La amenaza no solo se produce en un lugar símbólico, sino en el contexto de escalada de acoso contra la analista. Horas antes, Santaolalla ya había interpuesto una denuncia contra el agitador fascista Vito Quiles, a quien acusó de haberla seguido desde los estudios de RTVE hasta su domicilio. "Vito Quiles intentando entrar en televisión española para acosarme. Está en las instalaciones de Prado del Rey preguntando mi horario de entrada y de salida y ahora mismo persiguiéndome desde un Mercedes negro", detalló en X. En un video posterior, relató que Quiles la esperaba en el portal de su casa junto a otros dos individuos, lo que la llevó a acudir de inmediato a una comisaría a denunciar al acosador fascista.

La semana también estuvo marcada por un episodio de machismo en directo contra Santaolalla.

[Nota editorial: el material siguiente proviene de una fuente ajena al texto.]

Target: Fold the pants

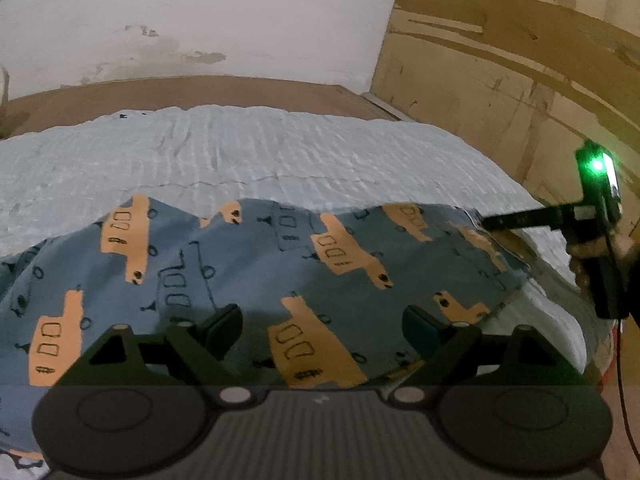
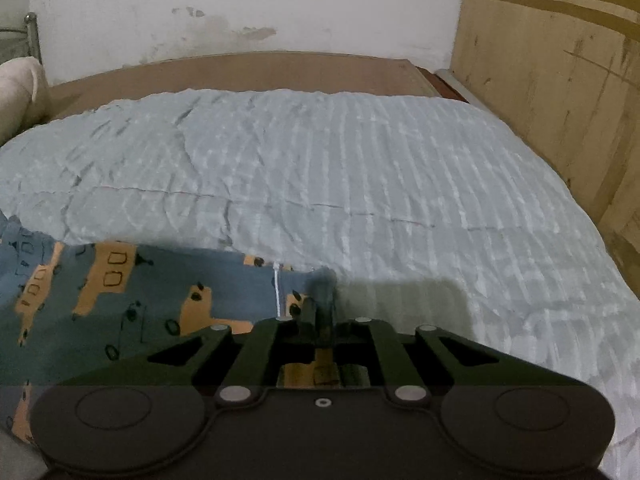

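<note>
Blue pants (image 1: 248,264) printed with orange cars lie spread on a light blue bedspread (image 1: 260,152). My left gripper (image 1: 322,326) hovers low over the cloth, jaws wide apart with nothing between them. At the pants' right edge my right gripper (image 1: 486,222), held by a hand, pinches the slightly raised hem. In the right wrist view the pants (image 2: 140,300) fill the lower left, and my right gripper (image 2: 323,284) is shut on their corner beside a white cord (image 2: 277,292).
A brown headboard (image 2: 260,68) and a stained white wall (image 2: 240,4) stand behind the bed. A wooden panel (image 2: 540,72) rises along the bed's right side. A cream cushion (image 2: 18,88) sits at the far left. Bare bedspread (image 2: 400,184) stretches beyond the pants.
</note>
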A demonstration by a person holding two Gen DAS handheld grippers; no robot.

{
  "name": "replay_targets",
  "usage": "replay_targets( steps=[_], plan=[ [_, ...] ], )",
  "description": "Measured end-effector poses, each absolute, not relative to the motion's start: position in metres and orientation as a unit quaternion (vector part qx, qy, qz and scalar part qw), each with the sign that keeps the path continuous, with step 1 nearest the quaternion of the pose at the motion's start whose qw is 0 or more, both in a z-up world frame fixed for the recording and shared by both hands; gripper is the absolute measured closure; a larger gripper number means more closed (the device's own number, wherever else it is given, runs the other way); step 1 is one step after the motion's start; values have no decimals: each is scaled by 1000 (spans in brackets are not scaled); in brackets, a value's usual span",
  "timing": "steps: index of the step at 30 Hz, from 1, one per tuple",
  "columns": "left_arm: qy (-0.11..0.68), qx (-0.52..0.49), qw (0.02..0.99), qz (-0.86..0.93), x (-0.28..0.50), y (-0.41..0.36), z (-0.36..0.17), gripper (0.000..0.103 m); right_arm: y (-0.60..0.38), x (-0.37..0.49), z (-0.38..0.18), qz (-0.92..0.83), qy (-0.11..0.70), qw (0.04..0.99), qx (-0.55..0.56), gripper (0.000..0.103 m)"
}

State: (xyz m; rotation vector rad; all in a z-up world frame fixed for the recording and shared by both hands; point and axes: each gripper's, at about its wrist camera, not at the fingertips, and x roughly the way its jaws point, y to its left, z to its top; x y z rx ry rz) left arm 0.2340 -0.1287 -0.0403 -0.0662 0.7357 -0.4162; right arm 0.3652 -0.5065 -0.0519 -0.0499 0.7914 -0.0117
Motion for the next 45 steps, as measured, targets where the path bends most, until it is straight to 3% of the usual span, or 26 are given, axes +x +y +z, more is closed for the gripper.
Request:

En el programa 'En Boca de Todos' de Cuatro, la diputada del PP en la Asamblea de Madrid, Elisa Vigil, respondió a una pregunta de la analista descalificando sus análisis y burlándose de su físico y su forma de vestir, aludiendo a sus "cocos" en referencia a su pecho.

En un comunicado en video, Santaolalla ha vinculado estos hechos y denunciado una campaña de violencia financiada. "Esto es acoso, esto es violencia fascista", afirma la tertuliana. Además, señala directamente a las instituciones: "Este acoso está siendo financiado. Esta propaganda y persecución fascista está siendo pagada por gobiernos autonómicos del PP y de Vox. La financiación pública no puede ser para el odio individual", declaró Santaolalla en sus redes sociales.